The previous code was only catching jump rules that appeared
after a chain definition.

Closes-Bug: #1502932
Change-Id: I490792eb08c67a32f9b286d933a776fb76840b6b
---
 neutron/agent/linux/iptables_manager.py            | 12 +++++++-----
 .../unit/agent/linux/test_iptables_manager.py      | 14 ++++++++++++++
 2 files changed, 21 insertions(+), 5 deletions(-)

diff --git a/neutron/agent/linux/iptables_manager.py b/neutron/agent/linux/iptables_manager.py
index d72cdd587..4735ac771 100644
--- a/neutron/agent/linux/iptables_manager.py
+++ b/neutron/agent/linux/iptables_manager.py
@@ -67,13 +67,15 @@ def comment_rule(rule, comment):
         return rule
     # iptables-save outputs the comment before the jump so we need to match
     # that order so _find_last_entry works
+    comment = '-m comment --comment "%s"' % comment
+    if rule.startswith('-j'):
+        # this is a jump only rule so we just put the comment first
+        return '%s %s' % (comment, rule)
     try:
-        start_of_jump = rule.index(' -j ')

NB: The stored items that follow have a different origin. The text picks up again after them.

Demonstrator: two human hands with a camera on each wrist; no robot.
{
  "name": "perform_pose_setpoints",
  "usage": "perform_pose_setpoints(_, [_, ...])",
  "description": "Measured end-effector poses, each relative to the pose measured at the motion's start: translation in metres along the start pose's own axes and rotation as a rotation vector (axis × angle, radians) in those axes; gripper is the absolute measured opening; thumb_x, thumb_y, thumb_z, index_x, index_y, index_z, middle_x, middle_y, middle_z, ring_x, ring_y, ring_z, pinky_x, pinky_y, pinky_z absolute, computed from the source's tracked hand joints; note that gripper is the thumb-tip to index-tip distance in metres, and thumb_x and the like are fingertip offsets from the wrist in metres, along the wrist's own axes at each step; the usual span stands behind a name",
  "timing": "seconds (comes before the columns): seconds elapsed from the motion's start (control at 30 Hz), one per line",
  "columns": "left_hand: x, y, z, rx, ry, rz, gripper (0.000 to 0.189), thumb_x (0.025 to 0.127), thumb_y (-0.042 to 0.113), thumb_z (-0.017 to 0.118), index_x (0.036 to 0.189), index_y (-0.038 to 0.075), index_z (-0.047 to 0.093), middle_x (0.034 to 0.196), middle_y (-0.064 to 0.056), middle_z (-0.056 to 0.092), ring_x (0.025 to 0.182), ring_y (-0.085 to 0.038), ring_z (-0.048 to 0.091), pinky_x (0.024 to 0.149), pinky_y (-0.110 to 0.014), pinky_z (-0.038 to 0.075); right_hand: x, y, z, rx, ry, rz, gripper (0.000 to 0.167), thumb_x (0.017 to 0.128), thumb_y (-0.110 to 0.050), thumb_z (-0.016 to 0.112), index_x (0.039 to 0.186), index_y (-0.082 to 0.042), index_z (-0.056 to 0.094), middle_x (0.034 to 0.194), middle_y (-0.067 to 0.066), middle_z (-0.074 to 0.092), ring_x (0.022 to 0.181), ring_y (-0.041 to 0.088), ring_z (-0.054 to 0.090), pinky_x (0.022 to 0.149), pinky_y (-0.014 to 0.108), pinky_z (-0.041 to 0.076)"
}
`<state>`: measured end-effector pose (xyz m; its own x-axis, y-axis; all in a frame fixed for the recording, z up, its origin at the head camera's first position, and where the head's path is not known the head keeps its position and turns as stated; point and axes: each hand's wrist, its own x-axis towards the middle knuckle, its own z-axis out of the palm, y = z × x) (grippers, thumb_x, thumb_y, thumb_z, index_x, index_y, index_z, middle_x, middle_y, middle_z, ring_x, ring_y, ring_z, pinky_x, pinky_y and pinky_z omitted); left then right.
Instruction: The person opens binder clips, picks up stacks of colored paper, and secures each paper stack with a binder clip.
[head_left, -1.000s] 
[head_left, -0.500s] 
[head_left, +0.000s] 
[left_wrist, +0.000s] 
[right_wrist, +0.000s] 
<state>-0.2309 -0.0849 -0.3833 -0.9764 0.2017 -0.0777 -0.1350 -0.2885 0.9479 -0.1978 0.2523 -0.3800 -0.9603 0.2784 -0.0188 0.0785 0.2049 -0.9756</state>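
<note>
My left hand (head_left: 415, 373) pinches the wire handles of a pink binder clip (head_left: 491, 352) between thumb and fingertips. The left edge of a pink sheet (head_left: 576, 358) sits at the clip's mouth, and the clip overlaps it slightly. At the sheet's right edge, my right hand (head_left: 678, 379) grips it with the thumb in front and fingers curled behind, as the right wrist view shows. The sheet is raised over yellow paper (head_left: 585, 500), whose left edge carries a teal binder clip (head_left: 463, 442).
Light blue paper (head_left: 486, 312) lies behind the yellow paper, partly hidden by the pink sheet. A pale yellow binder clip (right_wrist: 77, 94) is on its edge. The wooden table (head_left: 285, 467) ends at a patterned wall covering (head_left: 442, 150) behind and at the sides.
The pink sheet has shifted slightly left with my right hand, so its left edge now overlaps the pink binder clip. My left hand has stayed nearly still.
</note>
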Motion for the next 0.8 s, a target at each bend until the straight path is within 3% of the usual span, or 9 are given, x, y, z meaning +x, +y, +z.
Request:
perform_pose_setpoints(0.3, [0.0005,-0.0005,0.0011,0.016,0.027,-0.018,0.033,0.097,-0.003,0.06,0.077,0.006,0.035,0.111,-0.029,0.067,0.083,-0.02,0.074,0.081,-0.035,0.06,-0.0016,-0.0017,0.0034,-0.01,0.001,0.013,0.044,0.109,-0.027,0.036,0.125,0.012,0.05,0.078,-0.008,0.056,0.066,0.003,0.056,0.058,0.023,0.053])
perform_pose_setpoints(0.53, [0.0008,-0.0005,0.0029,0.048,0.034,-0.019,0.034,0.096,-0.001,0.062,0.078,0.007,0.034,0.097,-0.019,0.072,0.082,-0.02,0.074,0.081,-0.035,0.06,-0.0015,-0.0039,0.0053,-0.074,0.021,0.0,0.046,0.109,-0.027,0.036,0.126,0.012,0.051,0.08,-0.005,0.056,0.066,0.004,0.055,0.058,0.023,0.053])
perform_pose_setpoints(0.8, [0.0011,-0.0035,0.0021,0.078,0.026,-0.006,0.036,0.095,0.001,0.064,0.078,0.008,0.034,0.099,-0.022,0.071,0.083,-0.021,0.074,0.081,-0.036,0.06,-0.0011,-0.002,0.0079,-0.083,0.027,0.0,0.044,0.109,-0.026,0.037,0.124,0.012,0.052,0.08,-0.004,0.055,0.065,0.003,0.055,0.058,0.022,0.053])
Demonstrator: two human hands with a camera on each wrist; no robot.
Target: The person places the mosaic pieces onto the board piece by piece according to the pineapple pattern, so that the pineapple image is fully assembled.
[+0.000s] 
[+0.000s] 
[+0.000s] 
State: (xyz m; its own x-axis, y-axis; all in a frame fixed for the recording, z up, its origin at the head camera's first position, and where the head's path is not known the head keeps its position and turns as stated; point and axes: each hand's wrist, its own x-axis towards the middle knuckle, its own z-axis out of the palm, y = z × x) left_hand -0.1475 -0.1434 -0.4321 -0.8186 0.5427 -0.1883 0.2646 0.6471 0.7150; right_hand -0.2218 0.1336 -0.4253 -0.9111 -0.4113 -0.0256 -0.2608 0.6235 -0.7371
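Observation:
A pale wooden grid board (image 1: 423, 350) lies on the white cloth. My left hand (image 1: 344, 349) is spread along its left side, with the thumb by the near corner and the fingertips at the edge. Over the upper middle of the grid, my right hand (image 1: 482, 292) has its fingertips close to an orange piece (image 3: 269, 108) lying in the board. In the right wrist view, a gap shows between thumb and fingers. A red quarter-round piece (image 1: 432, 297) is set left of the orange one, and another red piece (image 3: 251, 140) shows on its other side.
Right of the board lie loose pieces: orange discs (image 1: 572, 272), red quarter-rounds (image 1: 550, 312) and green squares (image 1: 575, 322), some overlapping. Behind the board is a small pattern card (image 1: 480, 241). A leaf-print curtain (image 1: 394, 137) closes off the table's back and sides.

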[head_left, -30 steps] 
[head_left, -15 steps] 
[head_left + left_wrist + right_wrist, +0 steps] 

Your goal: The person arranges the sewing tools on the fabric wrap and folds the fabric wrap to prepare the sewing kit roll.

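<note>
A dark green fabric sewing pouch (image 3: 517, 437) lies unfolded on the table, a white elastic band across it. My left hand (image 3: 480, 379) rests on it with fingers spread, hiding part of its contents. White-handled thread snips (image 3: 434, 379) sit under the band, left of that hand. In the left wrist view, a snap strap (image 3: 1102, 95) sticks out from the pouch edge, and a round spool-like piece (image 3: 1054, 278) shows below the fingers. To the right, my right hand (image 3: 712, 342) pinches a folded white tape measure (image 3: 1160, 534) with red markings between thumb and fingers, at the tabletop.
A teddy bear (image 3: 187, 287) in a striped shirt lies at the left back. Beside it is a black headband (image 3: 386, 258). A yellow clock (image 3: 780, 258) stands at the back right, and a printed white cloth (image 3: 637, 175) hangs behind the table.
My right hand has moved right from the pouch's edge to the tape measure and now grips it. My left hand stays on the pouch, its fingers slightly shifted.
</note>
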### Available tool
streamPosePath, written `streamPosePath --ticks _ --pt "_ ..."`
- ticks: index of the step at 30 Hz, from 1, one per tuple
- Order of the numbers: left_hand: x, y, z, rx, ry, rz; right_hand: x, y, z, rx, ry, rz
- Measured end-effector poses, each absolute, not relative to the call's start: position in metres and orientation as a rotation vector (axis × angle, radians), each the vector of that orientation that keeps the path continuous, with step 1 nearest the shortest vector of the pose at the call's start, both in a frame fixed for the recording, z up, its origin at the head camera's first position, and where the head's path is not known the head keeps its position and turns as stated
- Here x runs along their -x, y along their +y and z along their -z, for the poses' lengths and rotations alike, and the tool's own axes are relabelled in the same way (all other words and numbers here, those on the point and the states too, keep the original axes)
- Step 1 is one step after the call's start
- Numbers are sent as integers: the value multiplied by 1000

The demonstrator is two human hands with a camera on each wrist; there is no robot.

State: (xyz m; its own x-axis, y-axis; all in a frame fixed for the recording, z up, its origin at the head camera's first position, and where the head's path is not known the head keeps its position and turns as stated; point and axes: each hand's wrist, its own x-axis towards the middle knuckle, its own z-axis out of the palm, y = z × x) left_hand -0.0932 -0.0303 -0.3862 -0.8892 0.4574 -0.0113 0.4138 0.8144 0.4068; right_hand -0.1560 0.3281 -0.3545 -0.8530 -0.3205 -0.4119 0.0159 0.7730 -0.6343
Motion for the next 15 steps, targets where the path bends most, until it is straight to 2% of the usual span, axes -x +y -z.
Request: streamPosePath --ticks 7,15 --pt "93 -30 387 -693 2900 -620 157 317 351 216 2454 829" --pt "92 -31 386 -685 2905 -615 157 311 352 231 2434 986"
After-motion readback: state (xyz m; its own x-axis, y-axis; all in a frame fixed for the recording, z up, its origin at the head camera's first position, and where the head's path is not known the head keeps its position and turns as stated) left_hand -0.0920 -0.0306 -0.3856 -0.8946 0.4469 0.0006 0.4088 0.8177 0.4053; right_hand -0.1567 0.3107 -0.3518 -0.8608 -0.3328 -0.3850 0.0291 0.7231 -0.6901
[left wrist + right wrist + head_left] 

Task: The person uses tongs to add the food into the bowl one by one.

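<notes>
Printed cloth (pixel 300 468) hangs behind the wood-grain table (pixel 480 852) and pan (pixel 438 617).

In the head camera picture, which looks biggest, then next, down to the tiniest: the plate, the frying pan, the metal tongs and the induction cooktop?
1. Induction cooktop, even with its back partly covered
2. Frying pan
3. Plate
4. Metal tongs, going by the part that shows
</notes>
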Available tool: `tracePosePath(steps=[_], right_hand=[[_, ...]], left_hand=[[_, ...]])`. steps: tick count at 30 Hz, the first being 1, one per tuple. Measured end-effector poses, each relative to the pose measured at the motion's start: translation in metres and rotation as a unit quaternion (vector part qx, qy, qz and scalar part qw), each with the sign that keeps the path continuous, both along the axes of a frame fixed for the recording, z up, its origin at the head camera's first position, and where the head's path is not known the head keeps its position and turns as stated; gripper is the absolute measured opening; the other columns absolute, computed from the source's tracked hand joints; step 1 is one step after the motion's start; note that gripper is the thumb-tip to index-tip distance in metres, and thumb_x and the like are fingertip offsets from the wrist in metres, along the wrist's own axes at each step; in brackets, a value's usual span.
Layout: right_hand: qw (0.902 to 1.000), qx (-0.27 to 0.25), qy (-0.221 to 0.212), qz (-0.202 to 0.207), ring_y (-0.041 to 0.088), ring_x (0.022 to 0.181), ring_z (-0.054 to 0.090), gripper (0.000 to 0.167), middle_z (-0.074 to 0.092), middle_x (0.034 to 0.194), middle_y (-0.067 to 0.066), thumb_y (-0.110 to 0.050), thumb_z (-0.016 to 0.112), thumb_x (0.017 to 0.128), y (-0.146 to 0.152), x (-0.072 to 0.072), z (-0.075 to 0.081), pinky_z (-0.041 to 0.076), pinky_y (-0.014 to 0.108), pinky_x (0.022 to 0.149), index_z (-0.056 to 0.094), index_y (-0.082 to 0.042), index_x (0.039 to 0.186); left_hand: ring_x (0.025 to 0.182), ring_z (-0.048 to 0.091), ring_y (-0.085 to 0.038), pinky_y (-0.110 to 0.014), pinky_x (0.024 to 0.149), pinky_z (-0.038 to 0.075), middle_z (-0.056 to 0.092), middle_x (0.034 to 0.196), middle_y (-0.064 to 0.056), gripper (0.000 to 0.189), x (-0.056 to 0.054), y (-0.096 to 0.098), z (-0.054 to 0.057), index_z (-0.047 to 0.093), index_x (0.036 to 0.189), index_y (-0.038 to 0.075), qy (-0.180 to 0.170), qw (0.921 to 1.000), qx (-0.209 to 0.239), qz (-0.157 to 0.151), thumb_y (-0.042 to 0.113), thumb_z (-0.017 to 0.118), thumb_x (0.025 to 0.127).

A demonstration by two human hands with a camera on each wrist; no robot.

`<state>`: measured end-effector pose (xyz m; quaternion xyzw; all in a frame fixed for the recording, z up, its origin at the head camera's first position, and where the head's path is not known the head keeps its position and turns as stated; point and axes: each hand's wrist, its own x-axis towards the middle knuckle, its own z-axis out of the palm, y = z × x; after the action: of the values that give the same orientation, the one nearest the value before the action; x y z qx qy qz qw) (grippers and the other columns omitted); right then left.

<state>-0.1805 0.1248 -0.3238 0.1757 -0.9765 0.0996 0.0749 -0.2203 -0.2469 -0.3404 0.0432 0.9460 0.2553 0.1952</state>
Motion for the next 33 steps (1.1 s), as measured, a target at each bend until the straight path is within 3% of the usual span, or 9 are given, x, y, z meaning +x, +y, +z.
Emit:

+        jpos = rule.index(' -j ')
+        return ' '.join((rule[:jpos], comment, rule[jpos + 1:]))
     except ValueError:
-        return '%s -m comment --comment "%s"' % (rule, comment)
-    return ' '.join([rule[0:start_of_jump],
-                     '-m comment --comment "%s"' % comment,
-                     rule[start_of_jump + 1:]])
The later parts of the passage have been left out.